Case Study: Unilog Leverages Data Preparation to Monetize Upstream Data

By on

data preparationPaxata has facilitated the monetization of our data,” said Noah Kays, Director of Content Subscriptions, at Unilog. Unilog is a global technology company specializing in e-commerce solutions and content for business-to-business distributors in the industrial products (electrical, plumbing, etc.) market. The solution includes Product Information Management system (PIM), a Content Management System (CMS), helping distributors create an e-storefront platform. The platform also enables Unilog’s customers to connect to their ERP systems and integrate their data with the content provided by Unilog.

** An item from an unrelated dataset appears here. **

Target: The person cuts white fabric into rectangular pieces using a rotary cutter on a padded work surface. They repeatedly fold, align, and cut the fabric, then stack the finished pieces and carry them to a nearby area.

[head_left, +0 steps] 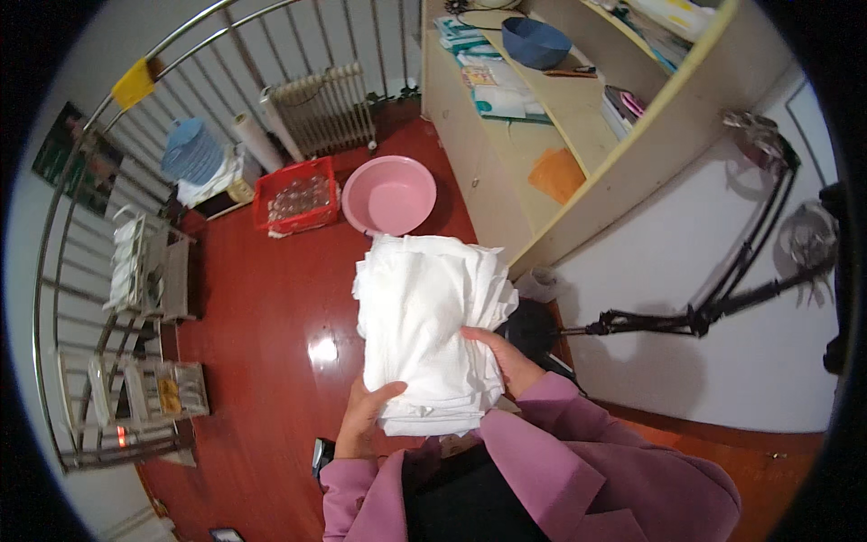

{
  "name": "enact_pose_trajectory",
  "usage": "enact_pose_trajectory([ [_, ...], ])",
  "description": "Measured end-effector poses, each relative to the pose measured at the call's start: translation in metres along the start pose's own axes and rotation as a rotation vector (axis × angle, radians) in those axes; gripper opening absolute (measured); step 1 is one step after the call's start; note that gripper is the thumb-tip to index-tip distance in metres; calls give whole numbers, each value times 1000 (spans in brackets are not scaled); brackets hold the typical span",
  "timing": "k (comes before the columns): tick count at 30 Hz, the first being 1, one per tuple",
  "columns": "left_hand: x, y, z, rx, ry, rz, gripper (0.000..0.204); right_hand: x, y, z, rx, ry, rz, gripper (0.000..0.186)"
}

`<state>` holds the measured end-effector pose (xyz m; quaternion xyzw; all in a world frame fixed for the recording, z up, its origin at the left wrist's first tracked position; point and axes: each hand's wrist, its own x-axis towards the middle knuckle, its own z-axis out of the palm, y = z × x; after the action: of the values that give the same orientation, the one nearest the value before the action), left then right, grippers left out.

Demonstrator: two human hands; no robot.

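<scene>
A thick stack of folded white cloths (424, 316) is held out in front of me at waist height. My left hand (366, 408) grips its near left side, the thumb lying on top and the fingers hidden underneath. On the right side, my right hand (501, 357) clasps the stack in the same way, with its thumb over the upper face. The cloth edges are uneven and layered along the right. Past the stack, a round pink basin (388, 196) stands on the floor; beside it is a red crate (295, 219) filled with clear glass-like pieces.
Along the right runs an open shelf unit (506, 167) with a blue bowl (536, 43) and an orange cloth (555, 175). A black jointed lamp arm (695, 318) juts out at right. Metal railings, a white radiator (321, 108) and a white rack (149, 266) line the far and left sides.
</scene>
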<state>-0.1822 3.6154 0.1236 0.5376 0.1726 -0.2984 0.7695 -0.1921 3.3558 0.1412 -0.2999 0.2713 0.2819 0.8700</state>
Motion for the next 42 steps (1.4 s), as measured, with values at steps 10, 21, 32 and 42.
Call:
enact_pose_trajectory([
  [10, 269, 139, 99, 270, -239, -134, 76, 129, -132, -61, 214, 275, -481, 47],
  [21, 509, 92, 343, 462, -1132, -153, 63, 157, -201, -116, 327, 1164, -1076, 66],
  [32, 558, -27, 416, 883, -1035, 133, 84, 175, -132, -84, 118, 1199, -765, 64],
  [42, 445, 50, 338, 721, -185, 1469, 85, 181, -84, -123, -89, 834, -627, 31],
])
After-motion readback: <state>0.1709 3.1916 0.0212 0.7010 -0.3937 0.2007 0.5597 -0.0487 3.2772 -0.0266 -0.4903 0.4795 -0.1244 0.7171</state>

Since 1999, Unilog has expanded into creating product content for e-commerce for other industries as well. “We’ll build the SKUs, the specifications, the images, we’ll build out your taxonomy, and we’ll deliver that all to you for your e-commerce website,” Kays said.

Unilog also recently started offering PIM-as-a-Service solution to serve the needs of many of their smaller customers who don’t have the capacity to put thousands or hundreds of thousands of SKUs on their website, “So we do build the item data for them within our own platform,” he said. They also do product content subscriptions for large buying groups, enabling their members to subscribe to content for their websites.

The Data Preparation Problem

Unilog previously focused more on one-off deliverables, but over time, the size and number of upstream data they receive and databases they maintain has grown significantly. A typical project might entail building out a product line of 100,000 SKUs for a retailer, and once delivered, the customer would take over management. “Now we’re seeing more and more people use us as their whole product information management department where we maintain the systems and data over time,” he said.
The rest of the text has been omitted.